My husband and I are having conflict in many areas with finances being a biggie.

He works as a physician (monthly income is 6000-7000)and I am a SAHP to a toddler and a baby. The toddler goes to preschool in the morning a couple of times a week. This is for her enrichment but also to give my husband and I some reprieve and to give us some one-on-one time with the baby. Let’s be honest—my husband gets down time while I’m still caring for the baby if the preschool day lands on a day he happens to have off.

Since being on one income, my husband has differed all management of our finances to me. He overlooks the money but he says it’s my responsibility to be on top of the spending. I don’t mind being the one who meal plans, grocery shops, and buys household goods that we need.

The problem is that he is constantly asking me about our budget and how much I spend at the grocery store, on Amazon, etc. He says it’s my responsibility to stay within the budget and he can’t help because as the SAHP, it should be my job to manage.

I’ve told him time and time again that he should try budgeting for us one month to see how difficult it is. He refuses and says I should be able to do it. And he gets upset when we go over.

We have 1000 to spend on everything for a family of 4. Im struggling.

Is it messed up that he constantly critiques my budgeting management but he refuses to take part in the actual spending?

Also, is 1000 an appropriate amount for everything each month, excluding bills? (Food, household supplies, gas, clothing)

10 comments
  1. Honestly, it does sound like you should be the one managing the budget, otherwise you may find yourself with a situation where he becomes “controlling” to wrap his mind around it. As SAHM, I think this is one of those household things that falls under your purview and you indicate that he “oversees” it.

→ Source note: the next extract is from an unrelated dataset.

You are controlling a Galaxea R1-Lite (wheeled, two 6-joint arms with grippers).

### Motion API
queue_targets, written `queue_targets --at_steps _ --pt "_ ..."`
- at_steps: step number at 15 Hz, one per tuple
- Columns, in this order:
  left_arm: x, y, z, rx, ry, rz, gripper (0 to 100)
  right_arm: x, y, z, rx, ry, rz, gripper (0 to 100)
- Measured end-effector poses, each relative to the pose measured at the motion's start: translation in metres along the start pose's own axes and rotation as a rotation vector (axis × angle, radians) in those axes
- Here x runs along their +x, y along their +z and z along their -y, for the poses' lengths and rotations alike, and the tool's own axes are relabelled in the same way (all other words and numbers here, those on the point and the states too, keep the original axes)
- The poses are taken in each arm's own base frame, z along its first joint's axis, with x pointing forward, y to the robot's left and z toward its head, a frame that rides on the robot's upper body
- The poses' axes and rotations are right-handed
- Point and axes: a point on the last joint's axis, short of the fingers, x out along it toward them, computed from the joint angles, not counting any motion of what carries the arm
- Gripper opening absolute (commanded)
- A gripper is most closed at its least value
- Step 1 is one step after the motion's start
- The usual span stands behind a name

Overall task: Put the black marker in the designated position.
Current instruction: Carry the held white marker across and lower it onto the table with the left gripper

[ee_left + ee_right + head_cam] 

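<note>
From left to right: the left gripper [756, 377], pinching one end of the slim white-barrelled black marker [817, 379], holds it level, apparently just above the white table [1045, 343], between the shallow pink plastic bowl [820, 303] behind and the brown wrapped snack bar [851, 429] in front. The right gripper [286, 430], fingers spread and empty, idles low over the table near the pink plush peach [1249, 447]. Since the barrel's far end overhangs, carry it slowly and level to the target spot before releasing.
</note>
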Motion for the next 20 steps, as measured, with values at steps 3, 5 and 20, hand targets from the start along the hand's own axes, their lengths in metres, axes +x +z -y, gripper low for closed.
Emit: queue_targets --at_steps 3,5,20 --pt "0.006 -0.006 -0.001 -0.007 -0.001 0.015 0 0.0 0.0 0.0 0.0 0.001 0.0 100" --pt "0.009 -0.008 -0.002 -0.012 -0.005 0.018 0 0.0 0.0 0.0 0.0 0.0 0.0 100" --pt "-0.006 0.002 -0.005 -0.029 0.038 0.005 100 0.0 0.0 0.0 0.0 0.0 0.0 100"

Now, if the budget isn’t sufficient, then download and track your past three months’ expenses or so and see what seems reasonable. Are you spending on Amazon because you’re bored? Are you a spendthrift? I would suggest working out a fair budget for your household together and then it would be on you to manage staying within it. Good luck!

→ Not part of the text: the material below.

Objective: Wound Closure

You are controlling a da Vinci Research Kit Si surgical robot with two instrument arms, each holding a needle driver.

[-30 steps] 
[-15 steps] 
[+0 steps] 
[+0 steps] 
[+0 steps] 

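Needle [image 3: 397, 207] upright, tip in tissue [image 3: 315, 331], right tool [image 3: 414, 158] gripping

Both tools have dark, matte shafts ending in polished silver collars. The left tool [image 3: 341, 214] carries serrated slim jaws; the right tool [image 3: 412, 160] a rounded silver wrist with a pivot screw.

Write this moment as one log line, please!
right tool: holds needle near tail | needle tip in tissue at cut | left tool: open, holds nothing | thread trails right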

  2. If your husband is determining how much money you will have to spend HE is the one managing the money, not you. Basically he gives you an allowance. He is in control and it doesn’t even seem reasonable. $1000.00 does not seem like enough money at all for a family of 4’s expenses to me. I spend $800 per month in groceries alone for my husband and I, but we do work from home and eat at home most of the time. Not only is your husband unreasonable about money but he won’t even hear you out or try to help? It seems there is a power imbalance here which is a deeper problem.

  3. Yes I can manage on 1000 a month for groceries and gas, and clothes. I prob spend 500 a month on groceries for 4, but I shop sales and cook most days, we don’t buy junk food or organic.

    Yall should still budget together, as in sitting once a month to review goals, savings, bills etc

  4. This guy is an @$$. My wife is a SAHM, she does all the spending and I trust her. We don’t have a “budget”, I just trust her, and guess what? She does a phenomenal job without me lording over her. She doesd’nt need the stress, and neither do you, of trying to maintain the home-front and be constantly accountable to him. I don’t think that is what marriage is about.

    Also, just quickly, it sounds like the budget needs to increase.

  5. $1000/month depends a LOT on the financial circumstances of the family. Is your husband a PGY2 making 55k/year and trying to support a family of 4 in New York? Not the best plan, but probably reasonable under the circumstances.
    Is your husband an ortho attending making 600k/year + bonuses? All the sudden that budget doesn’t really make sense.

    More info needed for sure.

  6. He’s a physician but he only gives you $1000 per week? $1000 is not enough for a family of 4 in most areas. If he wants you to be in charge of budgeting, then you need to control all the money and come up with your own realistic number for weekly budget. He sounds controlling to me.

  7. I manage the fiancés and my husband is the breadwinner in the family. He takes no part in (it his choice) and never questions how I handle or because it’s works out well. He shouldn’t expect you to manage it and then critique you. Sorry you have to deal with that.

  8. $1000/month for food, household supplies, gas, and clothing for a family of 4?? No. We live in the Midwest, in an area that isn’t HCOL. I’m sure I spend $1000/month on groceries and supplies alone for our family of 4. I cook 5-6 days a week (we eat out less than once a week except for our youngest who needs to eat out on practice days), compare prices, use some coupons, and look for good deals on items we need. Right now, it costs $80 to fill up my van every two weeks. My partner is WFH because he’d spend $250/month on gas alone if he drove to work.

    If he brings home $6K a month, where is the rest of the money going?? Are your bills $5K a month? If meeting expenses with $1K a month is so easy, he should be able to do it and show you how it’s done. Obviously, you just aren’t as financially savvy as he is (insert big eyeroll).

    I’m the SAHP and I manage the money. My partner earns a paycheck and then asks if he can spend money, lol. Neither of us are spenders. He knows what our bills consists of and knows what strategies I use to save money/get good deals. He wants nothing to do with budgeting. He’s done it before and it’s stressful for him. He trusts me implicitly. I give him financial updates: the bills are paid, our bank account balance, and any needs outside of the usual household expenses.